(Requirement) Exactly the lines from the first line of the records to the line holding "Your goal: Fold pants" should be duplicated, and nothing more; pictures stay out.

(Data records)
......
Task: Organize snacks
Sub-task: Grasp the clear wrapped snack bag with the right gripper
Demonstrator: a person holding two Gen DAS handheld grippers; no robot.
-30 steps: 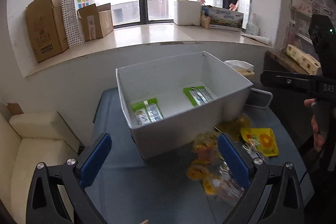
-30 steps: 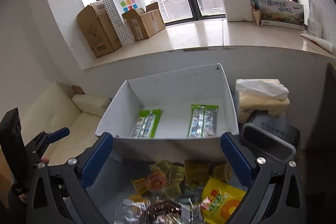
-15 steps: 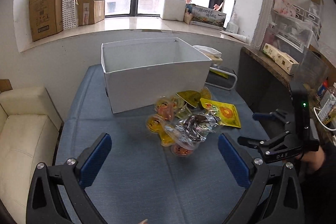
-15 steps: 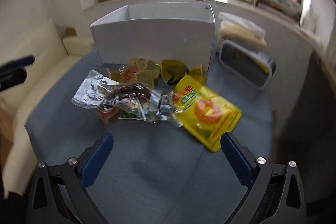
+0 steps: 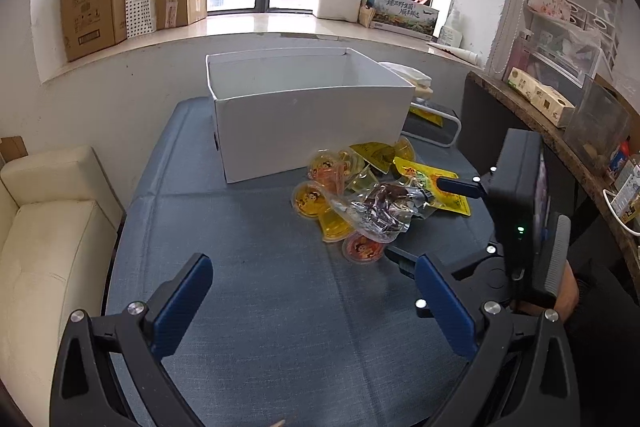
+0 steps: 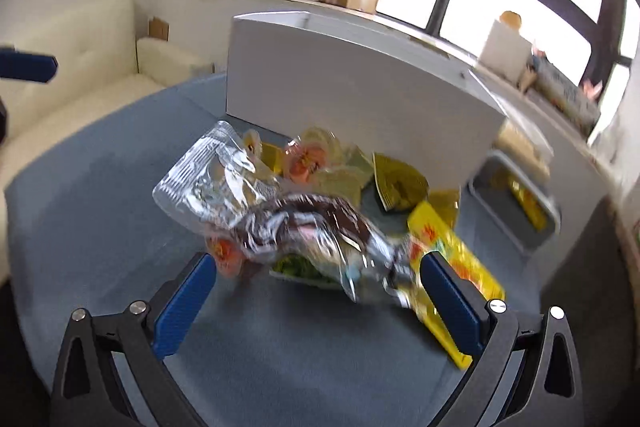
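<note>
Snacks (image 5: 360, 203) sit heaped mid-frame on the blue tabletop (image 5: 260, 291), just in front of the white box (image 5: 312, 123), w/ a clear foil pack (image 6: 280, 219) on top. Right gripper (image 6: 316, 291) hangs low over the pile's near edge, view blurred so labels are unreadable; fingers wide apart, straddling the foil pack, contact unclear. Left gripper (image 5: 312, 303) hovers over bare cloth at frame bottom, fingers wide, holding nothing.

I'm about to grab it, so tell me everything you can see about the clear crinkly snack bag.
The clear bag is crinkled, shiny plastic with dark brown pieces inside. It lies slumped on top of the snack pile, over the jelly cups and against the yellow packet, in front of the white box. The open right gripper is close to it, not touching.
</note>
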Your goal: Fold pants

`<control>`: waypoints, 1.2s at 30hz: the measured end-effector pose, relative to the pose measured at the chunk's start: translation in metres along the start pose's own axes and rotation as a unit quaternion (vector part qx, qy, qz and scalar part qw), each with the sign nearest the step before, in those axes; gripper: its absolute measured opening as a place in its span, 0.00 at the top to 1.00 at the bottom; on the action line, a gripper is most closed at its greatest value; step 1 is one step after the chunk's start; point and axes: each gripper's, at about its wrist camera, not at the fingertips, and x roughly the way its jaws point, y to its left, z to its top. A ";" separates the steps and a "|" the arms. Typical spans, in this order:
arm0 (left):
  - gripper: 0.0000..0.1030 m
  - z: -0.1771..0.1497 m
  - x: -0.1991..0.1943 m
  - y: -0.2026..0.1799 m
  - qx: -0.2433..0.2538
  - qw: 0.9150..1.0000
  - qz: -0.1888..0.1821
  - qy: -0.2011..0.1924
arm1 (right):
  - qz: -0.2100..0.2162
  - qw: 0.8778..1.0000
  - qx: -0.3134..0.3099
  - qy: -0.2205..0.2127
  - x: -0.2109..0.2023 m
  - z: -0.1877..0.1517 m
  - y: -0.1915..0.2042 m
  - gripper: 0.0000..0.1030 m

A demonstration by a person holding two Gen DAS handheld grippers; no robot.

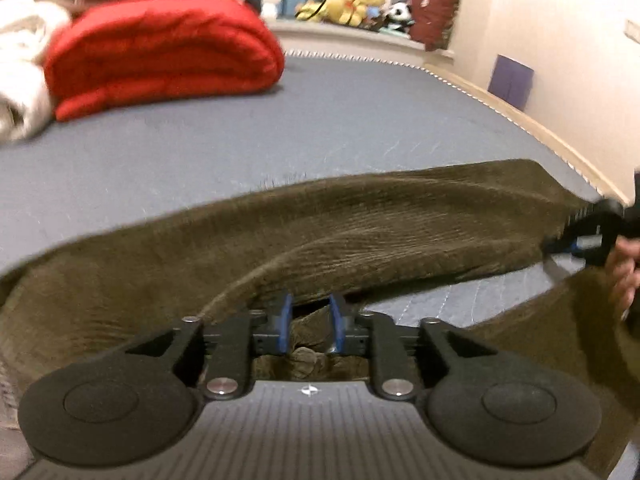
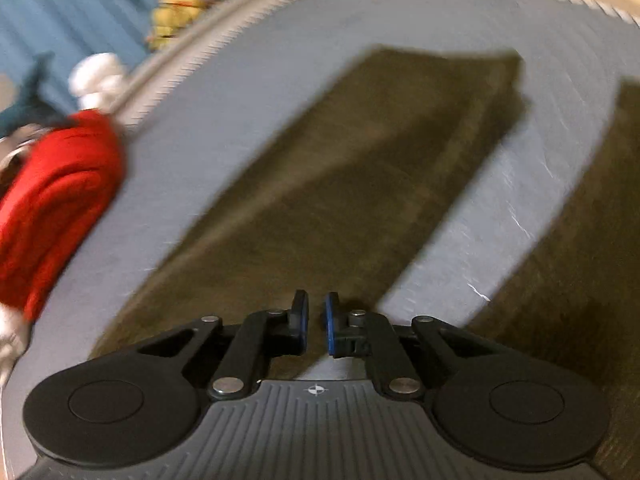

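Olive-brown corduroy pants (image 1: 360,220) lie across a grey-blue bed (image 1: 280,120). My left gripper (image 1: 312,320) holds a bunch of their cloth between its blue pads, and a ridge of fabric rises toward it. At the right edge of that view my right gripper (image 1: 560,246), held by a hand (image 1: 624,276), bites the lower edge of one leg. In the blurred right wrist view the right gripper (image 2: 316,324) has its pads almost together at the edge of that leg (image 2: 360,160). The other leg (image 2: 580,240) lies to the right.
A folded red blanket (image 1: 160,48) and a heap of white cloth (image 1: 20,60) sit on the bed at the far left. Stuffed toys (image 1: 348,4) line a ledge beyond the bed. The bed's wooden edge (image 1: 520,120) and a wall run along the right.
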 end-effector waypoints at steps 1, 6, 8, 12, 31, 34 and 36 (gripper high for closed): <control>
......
(Task answer)
Task: Organize snacks
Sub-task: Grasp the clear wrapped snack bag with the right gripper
Demonstrator: a person holding two Gen DAS handheld grippers; no robot.
-30 steps: 
-30 steps: 
-15 steps: 
-15 steps: 
+0 steps: 
+0 steps: 
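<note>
Snacks (image 5: 360, 203) sit heaped mid-frame on the blue tabletop (image 5: 260, 291), just in front of the white box (image 5: 312, 123), w/ a clear foil pack (image 6: 280, 219) on top. Right gripper (image 6: 316, 291) hangs low over the pile's near edge, view blurred so labels are unreadable; fingers wide apart, straddling the foil pack, contact unclear. Left gripper (image 5: 312, 303) hovers over bare cloth at frame bottom, fingers wide, holding nothing.

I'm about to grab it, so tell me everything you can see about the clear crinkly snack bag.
The clear bag is crinkled, shiny plastic with dark brown pieces inside. It lies slumped on top of the snack pile, over the jelly cups and against the yellow packet, in front of the white box. The open right gripper is close to it, not touching.
</note>
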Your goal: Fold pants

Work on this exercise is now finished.